Problem to solve>
Set the whole listing down again without deviation.

Stored data>
______
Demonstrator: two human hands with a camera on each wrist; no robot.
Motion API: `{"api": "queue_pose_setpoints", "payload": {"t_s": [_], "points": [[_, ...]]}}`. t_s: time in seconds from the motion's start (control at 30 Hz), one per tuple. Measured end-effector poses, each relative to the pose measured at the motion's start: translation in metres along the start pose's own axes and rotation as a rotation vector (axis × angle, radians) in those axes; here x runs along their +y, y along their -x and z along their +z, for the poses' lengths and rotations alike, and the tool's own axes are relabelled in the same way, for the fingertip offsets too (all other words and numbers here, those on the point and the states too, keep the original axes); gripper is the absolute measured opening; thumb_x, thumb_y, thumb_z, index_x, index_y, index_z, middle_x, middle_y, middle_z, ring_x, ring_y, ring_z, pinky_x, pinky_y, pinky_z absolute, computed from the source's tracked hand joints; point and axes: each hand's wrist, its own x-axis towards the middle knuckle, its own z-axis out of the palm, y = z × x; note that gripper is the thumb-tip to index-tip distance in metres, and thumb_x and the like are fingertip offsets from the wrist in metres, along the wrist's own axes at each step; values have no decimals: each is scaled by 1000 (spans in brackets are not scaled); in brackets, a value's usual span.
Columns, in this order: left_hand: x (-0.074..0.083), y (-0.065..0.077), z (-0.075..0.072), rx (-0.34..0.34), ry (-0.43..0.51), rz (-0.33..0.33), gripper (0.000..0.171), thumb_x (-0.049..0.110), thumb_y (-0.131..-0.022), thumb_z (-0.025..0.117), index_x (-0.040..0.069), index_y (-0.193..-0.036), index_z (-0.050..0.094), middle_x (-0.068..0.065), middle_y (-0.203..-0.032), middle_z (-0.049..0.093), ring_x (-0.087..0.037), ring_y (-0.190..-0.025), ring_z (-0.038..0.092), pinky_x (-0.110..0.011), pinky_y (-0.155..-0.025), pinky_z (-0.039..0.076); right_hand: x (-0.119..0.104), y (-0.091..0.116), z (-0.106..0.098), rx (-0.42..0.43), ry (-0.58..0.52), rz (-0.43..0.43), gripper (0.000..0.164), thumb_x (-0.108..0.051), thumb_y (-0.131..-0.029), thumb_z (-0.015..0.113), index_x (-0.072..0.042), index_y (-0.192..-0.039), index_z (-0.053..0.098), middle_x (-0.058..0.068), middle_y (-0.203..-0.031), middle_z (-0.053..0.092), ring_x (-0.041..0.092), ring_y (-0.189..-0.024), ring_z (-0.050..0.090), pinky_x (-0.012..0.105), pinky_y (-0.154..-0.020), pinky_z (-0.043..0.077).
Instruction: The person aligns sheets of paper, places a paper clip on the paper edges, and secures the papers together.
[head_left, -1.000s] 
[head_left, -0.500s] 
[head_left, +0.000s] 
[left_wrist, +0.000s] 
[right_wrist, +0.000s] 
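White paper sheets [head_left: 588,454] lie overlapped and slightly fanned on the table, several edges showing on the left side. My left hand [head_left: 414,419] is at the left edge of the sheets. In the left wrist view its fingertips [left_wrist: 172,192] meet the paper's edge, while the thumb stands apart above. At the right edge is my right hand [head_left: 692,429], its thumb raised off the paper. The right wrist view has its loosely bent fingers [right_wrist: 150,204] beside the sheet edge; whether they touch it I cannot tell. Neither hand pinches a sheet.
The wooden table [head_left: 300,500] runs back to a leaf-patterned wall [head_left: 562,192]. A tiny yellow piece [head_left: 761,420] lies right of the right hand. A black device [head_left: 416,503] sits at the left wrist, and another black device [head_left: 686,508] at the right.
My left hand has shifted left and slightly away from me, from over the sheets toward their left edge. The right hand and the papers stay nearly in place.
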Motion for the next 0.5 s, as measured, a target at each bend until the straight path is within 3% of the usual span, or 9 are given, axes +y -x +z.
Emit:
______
Response>
Demonstrator: two human hands with a camera on each wrist; no robot.
Motion API: `{"api": "queue_pose_setpoints", "payload": {"t_s": [_], "points": [[_, ...]]}}`. t_s: time in seconds from the motion's start (control at 30 Hz), one per tuple. Measured end-effector poses, each relative to the pose measured at the motion's start: translation in metres along the start pose's own axes and rotation as a rotation vector (axis × angle, radians) in those axes; here x runs along their +y, y along their -x and z along their +z, for the poses' lengths and rotations alike, and the tool's own axes are relabelled in the same way, for the fingertip offsets too (all other words and numbers here, those on the point and the states too, keep the original axes); gripper is the absolute measured opening; thumb_x, thumb_y, thumb_z, index_x, index_y, index_z, middle_x, middle_y, middle_z, ring_x, ring_y, ring_z, pinky_x, pinky_y, pinky_z absolute, computed from the source's tracked hand joints; point and axes: each hand's wrist, its own x-axis towards the middle knuckle, its own z-axis out of the palm, y = z × x; note that gripper is the thumb-tip to index-tip distance in metres, and thumb_x and the like are fingertip offsets from the wrist in metres, along the wrist's own axes at each step; values have no decimals: each is scaled by 1000 (spans in brackets are not scaled); in brackets, a value's usual span.
Columns, in this order: left_hand: x (-0.074..0.083), y (-0.065..0.077), z (-0.075..0.072), rx (-0.34..0.34), ry (-0.43..0.51), rz (-0.33..0.33), gripper (0.000..0.171), thumb_x (-0.049..0.110), thumb_y (-0.131..-0.022), thumb_z (-0.025..0.117), index_x (-0.040..0.069), index_y (-0.193..-0.036), index_z (-0.050..0.094), middle_x (-0.068..0.065), middle_y (-0.203..-0.032), middle_z (-0.049..0.093), ring_x (-0.087..0.037), ring_y (-0.190..-0.025), ring_z (-0.038..0.092), pinky_x (-0.110..0.011), pinky_y (-0.155..-0.025), pinky_z (-0.039..0.076); right_hand: x (-0.119..0.104), y (-0.091..0.116), z (-0.106..0.098), rx (-0.42..0.43), ry (-0.58..0.52), rz (-0.43..0.43), gripper (0.000..0.164), thumb_x (-0.108..0.051), thumb_y (-0.131..-0.029), thumb_z (-0.015..0.113), index_x (-0.072..0.042), index_y (-0.192..-0.039), index_z (-0.053..0.098), middle_x (-0.058..0.068), middle_y (-0.203..-0.031), middle_z (-0.053..0.092), ring_x (-0.041..0.092), ring_y (-0.189..-0.024), ring_z (-0.050..0.090), pinky_x (-0.012..0.105), pinky_y (-0.154..-0.020), pinky_z (-0.043..0.077).
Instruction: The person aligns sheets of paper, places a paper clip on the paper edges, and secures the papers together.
[head_left, -1.000s] 
[head_left, -0.500s] 
[head_left, +0.000s] 
[left_wrist, +0.000s] 
[right_wrist, +0.000s] 
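White paper sheets [head_left: 588,454] lie overlapped and slightly fanned on the table, several edges showing on the left side. My left hand [head_left: 414,419] is at the left edge of the sheets. In the left wrist view its fingertips [left_wrist: 172,192] meet the paper's edge, while the thumb stands apart above. At the right edge is my right hand [head_left: 692,429], its thumb raised off the paper. The right wrist view has its loosely bent fingers [right_wrist: 150,204] beside the sheet edge; whether they touch it I cannot tell. Neither hand pinches a sheet.
The wooden table [head_left: 300,500] runs back to a leaf-patterned wall [head_left: 562,192]. A tiny yellow piece [head_left: 761,420] lies right of the right hand. A black device [head_left: 416,503] sits at the left wrist, and another black device [head_left: 686,508] at the right.
My left hand has shifted left and slightly away from me, from over the sheets toward their left edge. The right hand and the papers stay nearly in place.
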Motion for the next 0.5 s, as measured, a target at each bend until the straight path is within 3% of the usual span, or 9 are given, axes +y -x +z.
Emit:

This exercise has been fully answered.